Sólo cabe añadir a este desolador repaso de la trayectoria de Kertész la etapa que
siguió a la caída del muro de Berlín. Se volvió más productivo: publicó el dietario Diario de
galera (1992), los relatos La bandera británica (1991) y Acta notarial (1993), los ensayos
incluidos en Un instante de silencio en el paredón (1998) y el híbrido Yo, otro. Crónica del
cambio (1997).
También es cierto que en esa década poscomunista, los años noventa, Kertész
estaba algo más presente en la vida cultural húngara y empezó a vivir, incluso, con cierta
holgura, gracias a su tardío descubrimiento en el extranjero, principalmente en Alemania.

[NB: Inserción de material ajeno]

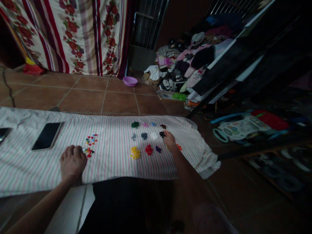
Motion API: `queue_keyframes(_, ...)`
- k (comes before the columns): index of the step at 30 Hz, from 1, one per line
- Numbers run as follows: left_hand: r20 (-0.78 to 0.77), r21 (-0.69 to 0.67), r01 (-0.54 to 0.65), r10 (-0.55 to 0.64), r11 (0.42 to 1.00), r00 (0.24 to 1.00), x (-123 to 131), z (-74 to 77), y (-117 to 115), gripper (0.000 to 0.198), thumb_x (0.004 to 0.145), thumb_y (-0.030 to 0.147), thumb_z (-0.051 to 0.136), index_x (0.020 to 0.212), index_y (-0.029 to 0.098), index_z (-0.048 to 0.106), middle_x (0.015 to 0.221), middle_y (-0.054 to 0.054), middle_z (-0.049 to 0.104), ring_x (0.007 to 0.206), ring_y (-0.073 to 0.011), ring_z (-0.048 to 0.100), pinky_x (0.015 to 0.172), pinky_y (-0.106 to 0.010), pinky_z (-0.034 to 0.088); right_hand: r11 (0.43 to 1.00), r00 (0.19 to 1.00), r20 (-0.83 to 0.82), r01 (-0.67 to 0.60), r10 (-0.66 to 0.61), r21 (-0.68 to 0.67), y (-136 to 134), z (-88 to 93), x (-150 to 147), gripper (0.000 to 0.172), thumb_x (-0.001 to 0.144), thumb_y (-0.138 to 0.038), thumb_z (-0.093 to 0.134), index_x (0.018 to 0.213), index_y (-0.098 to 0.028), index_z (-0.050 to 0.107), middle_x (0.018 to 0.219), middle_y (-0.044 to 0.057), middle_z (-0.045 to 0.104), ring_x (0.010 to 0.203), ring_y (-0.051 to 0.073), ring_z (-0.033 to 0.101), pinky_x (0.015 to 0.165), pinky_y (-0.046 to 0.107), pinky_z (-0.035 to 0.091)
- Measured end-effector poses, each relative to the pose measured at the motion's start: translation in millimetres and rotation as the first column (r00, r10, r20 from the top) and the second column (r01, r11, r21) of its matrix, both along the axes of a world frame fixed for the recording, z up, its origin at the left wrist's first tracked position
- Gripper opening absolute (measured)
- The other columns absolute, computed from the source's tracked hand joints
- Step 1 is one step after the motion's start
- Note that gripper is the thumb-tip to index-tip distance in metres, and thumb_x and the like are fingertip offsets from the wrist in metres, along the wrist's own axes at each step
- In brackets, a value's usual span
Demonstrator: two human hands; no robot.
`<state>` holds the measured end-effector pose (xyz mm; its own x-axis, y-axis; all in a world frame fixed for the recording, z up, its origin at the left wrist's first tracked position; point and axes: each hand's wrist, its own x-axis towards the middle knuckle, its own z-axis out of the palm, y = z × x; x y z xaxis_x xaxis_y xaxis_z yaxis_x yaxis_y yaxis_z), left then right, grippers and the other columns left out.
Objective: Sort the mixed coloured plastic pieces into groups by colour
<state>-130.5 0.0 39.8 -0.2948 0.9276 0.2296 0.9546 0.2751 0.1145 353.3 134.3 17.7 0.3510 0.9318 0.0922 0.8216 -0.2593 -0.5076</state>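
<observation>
Small coloured pieces, too small to name surely, lie sorted by colour on a striped cloth point(109, 165). My right hand point(169, 139) reaches over them, its fingertips pinched together at the black pile point(162, 134); what they hold is hidden. Around it are white point(154, 136), brown point(163, 126), dark purple point(158, 149), red point(149, 149) and yellow point(135, 152) piles. My left hand point(73, 161) rests on the cloth with fingers curled, beside a mixed-colour heap point(89, 152). Another loose mixed group point(91, 139) is spread just beyond. Anything under the left fingers cannot be made out.
A dark-screened phone point(47, 136) lies left on the cloth, with part of another dark device point(4, 133) at the edge. Beyond are a tiled floor point(119, 100), a purple basin point(130, 81) and heaped clothes point(187, 61). A dark rack point(234, 152) stands at right.
</observation>
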Motion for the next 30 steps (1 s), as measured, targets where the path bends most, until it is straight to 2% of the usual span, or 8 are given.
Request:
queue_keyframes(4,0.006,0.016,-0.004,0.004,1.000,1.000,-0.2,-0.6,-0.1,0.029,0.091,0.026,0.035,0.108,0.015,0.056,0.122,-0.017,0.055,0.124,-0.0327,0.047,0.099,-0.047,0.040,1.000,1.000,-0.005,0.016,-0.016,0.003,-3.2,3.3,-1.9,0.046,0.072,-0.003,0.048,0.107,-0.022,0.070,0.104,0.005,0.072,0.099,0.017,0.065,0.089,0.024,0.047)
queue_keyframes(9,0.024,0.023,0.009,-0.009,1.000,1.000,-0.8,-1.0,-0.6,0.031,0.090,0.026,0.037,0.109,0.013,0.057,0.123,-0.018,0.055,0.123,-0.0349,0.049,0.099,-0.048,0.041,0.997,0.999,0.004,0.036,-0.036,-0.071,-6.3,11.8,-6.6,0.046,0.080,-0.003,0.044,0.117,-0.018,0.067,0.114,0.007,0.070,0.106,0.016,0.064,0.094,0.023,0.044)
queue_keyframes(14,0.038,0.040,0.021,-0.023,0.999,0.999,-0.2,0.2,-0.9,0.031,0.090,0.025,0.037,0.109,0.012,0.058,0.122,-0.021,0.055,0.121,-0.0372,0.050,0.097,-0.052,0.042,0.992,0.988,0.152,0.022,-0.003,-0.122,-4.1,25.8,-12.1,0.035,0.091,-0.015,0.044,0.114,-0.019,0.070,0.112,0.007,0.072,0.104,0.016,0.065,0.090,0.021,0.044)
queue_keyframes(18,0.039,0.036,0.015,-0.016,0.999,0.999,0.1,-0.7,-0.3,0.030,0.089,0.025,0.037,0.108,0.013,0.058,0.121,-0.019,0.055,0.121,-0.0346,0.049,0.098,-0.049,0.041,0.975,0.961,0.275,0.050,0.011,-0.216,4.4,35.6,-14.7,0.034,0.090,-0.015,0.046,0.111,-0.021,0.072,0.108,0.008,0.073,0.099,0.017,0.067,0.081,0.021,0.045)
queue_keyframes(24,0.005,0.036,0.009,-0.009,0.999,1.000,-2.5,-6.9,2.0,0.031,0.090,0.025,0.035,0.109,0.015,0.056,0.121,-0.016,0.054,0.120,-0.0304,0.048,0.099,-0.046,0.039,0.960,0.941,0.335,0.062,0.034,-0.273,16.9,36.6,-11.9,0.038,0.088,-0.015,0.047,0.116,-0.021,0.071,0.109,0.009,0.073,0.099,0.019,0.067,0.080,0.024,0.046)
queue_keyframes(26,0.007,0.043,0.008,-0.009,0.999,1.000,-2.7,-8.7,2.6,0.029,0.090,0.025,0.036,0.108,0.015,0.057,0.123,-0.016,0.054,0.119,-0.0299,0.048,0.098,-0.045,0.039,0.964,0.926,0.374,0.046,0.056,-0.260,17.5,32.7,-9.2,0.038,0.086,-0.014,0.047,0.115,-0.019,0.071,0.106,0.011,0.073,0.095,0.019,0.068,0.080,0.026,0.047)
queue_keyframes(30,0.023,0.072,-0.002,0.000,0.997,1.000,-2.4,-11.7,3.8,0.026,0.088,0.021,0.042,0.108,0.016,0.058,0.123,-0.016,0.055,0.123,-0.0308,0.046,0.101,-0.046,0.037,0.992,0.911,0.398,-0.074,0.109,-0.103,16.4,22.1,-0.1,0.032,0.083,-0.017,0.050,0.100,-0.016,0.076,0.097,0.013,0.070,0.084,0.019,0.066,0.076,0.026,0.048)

Pero nada cambió en lo esencial: seguía siendo un autor desconocido para la mayoría de los
lectores, y no reconocido -o, incluso, rechazado- por las autoridades culturales húngaras,
que a menudo intentaron impedir su incipiente carrera internacional.
Por ejemplo, cuando los convocantes de un importante premio alemán decidieron
distinguir a un autor húngaro, barajando, entre otros, el nombre de Kertész, al consultar a
un responsable ministerial magiar, se encontraron con la respuesta de que Kertész no sería
el autor idóneo para ese premio, puesto que en realidad no es húngaro, sino judío.
El valor del Holocausto
Después de Sin destino, Kertész no ha vuelto a tratar el Holocausto en su narrativa,
al menos directamente. Será, en cambio, el tema recurrente de sus ensayos escritos en los
años noventa. Su tesis central es que, acaso, el único mito válido de nuestro tiempo sea
Auschwitz. Pocos han contribuido tanto y de manera tan radical a tener esta conciencia viva
del Holocausto como este húngaro al que un día se le impuso un terrible destino ajeno. La
concesión en 2002 del Premio Nobel de Literatura fue la compensación más esplendorosa por
una larga vida de marginación y también el reconocimiento de las letras de una pequeña
nación que no siempre pudo reconocer a su hijo, en este momento, más famoso.